PayPal Inc.’s move into the physical point of sale is likely to involve handset-based services that make shopping and buying easier for consumers rather than a direct assault on the checkout counter, according to one expert who follows electronic payments. PayPal will most likely integrate its payments platform with applications that let customers scan merchandise and receive, for example, price comparisons and product reviews, says Aaron McPherson, practice director for financial services at IDC Financial Insights, Boston, Mass.
The service, he says, would allow consumers to buy products while standing in the aisle of the store and receive a receipt on their phones. They would show the receipt to store personnel as they exited, just as customers now show paper receipts to checkers as they leave big-box retailers like Costco and Sam’s Club.
Other possibilities include integration with location-based check-in services, which would allow users to receive special offers on products at stores where they are shopping, as well as deals from social couponing services like Groupon. The key is tight integration with developers of mobile apps, something PayPal has already accomplished with its PayPal X platform, which it opened to outside developers in 2009.

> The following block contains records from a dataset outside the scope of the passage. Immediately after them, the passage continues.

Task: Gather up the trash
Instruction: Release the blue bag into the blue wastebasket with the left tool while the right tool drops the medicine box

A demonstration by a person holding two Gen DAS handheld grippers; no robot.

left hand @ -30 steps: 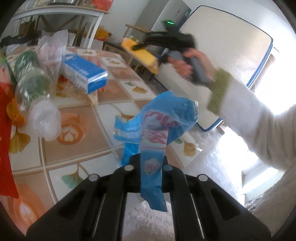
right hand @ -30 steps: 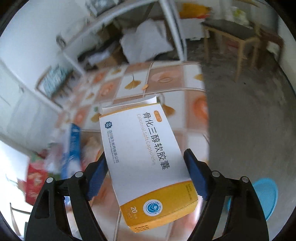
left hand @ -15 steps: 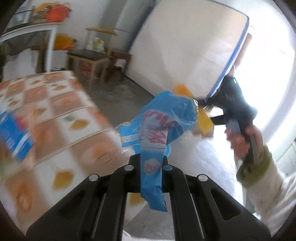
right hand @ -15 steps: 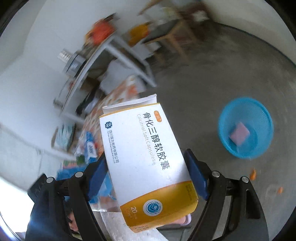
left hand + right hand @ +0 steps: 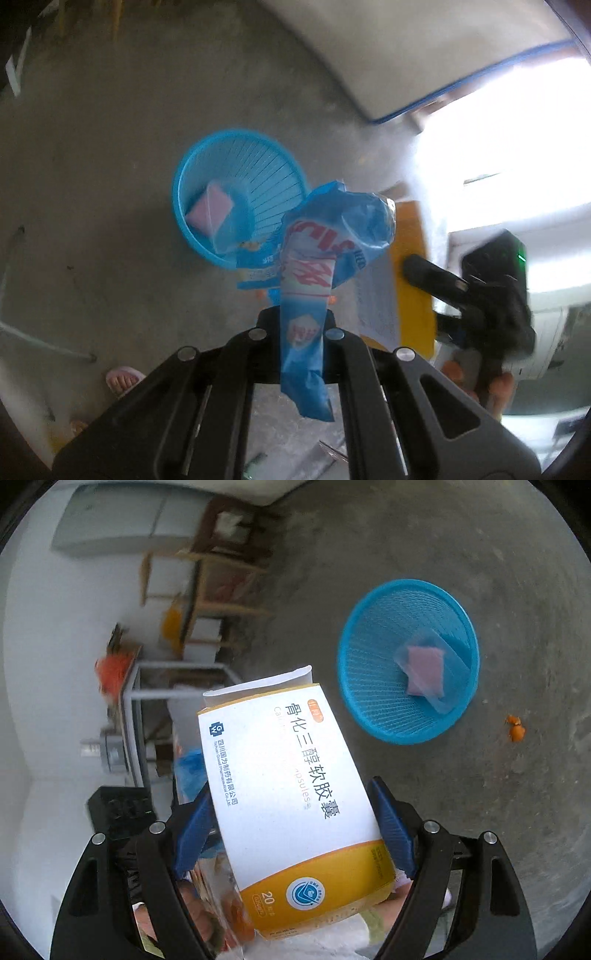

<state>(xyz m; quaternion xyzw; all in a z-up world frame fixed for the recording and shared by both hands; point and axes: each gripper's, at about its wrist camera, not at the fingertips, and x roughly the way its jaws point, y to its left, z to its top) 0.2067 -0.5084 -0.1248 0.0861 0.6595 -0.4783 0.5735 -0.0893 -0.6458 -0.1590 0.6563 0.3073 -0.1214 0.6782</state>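
My left gripper pinches the blue wrapper, my right gripper clamps the medicine box; both hang short of the blue basket, so I should centre over its rim before releasing.

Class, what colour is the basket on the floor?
Bright blue basket, clearest in the right wrist view.

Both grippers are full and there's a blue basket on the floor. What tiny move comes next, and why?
Probably bring the left gripper forward over the basket. It is shut on the wrapper, and the basket lies ahead and below, holding only a pink packet. The right gripper with the box would follow.
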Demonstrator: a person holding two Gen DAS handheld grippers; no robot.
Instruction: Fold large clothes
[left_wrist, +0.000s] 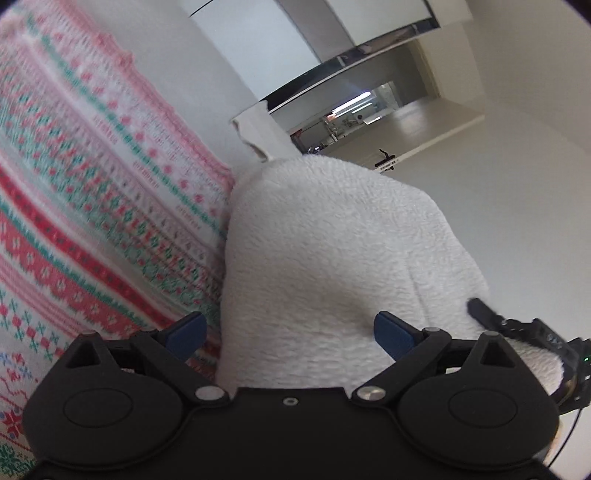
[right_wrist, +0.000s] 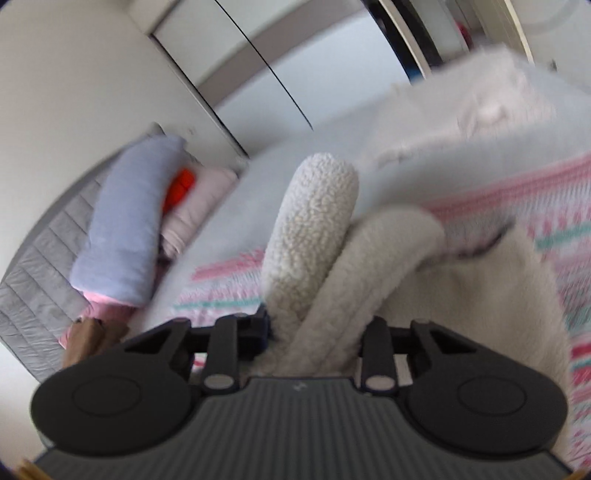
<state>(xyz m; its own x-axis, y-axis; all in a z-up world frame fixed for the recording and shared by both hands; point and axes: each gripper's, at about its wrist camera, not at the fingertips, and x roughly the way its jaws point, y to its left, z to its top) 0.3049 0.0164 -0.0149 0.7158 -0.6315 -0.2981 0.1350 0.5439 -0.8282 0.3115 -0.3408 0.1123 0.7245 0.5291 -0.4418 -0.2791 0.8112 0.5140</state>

PayPal’s shift into the physical world has been long expected by payments observers. At the same time, the company has denied for years that it had any ambitions beyond e-commerce. That changed earlier this month when it hired Don Kingsborough, formerly chief executive of Safeway Inc.’s Blackhawk prepaid card network, as vice president for retail and prepaid products.
In a blog posting announcing the appointment, PayPal chief executive Scott Thompson said Kingsborough had been hired to “help us bring PayPal offline and into traditional retail stores.” Thompson attributed PayPal’s move into “retail environments” to developers like Bling Nation that began pushing the company in that direction with apps that work on PayPal’s open platform. Bling Nation equips merchants to accept contactless tags that can include payment against card or PayPal accounts. A PayPal spokesperson says the processor has no comment beyond Thompson’s announcement.
McPherson says Kingsborough was likely hired to leverage his contacts and expertise in physical-world retailing. Under Kingsborough, Blackhawk introduced so-called gift card malls, large end-cap style racks of cards from a wide variety of issuers, in thousands of locations. “Right now, PayPal is not relevant at the physical point of sale, it’s just not there,” McPherson says. But with the rapid adoption of mobile devices, he adds, the processor “can take advantage of connected devices to make PayPal relevant.”
Clues to PayPal’s ambitions in brick-and-mortar retailing have been emerging for months. Last year, it signed the agreement with Bling to allow PayPal users to tap their accounts at Bling-accepting merchants. In the fall, VeriFone Systems Inc. became the first device manufacturer to join PayPal’s ranks of developers, allowing consumers to pay with PayPal on iPhones equipped with VeriFone’s PAYware Mobile application and hardware. Since PayPal lacks a physical card, users can pay mobile merchants armed with PAYware Mobile using bump, a technology that transfers data from one phone to another when the two touch.
In October, PayPal also launched a new version of PayPal Mobile for iPhone that lets users find nearby merchants that accept PayPal and allows those merchants to send offers to entice nearby customers into their stores. The app was introduced in beta in the San Francisco area, where Bling Nation has signed merchants.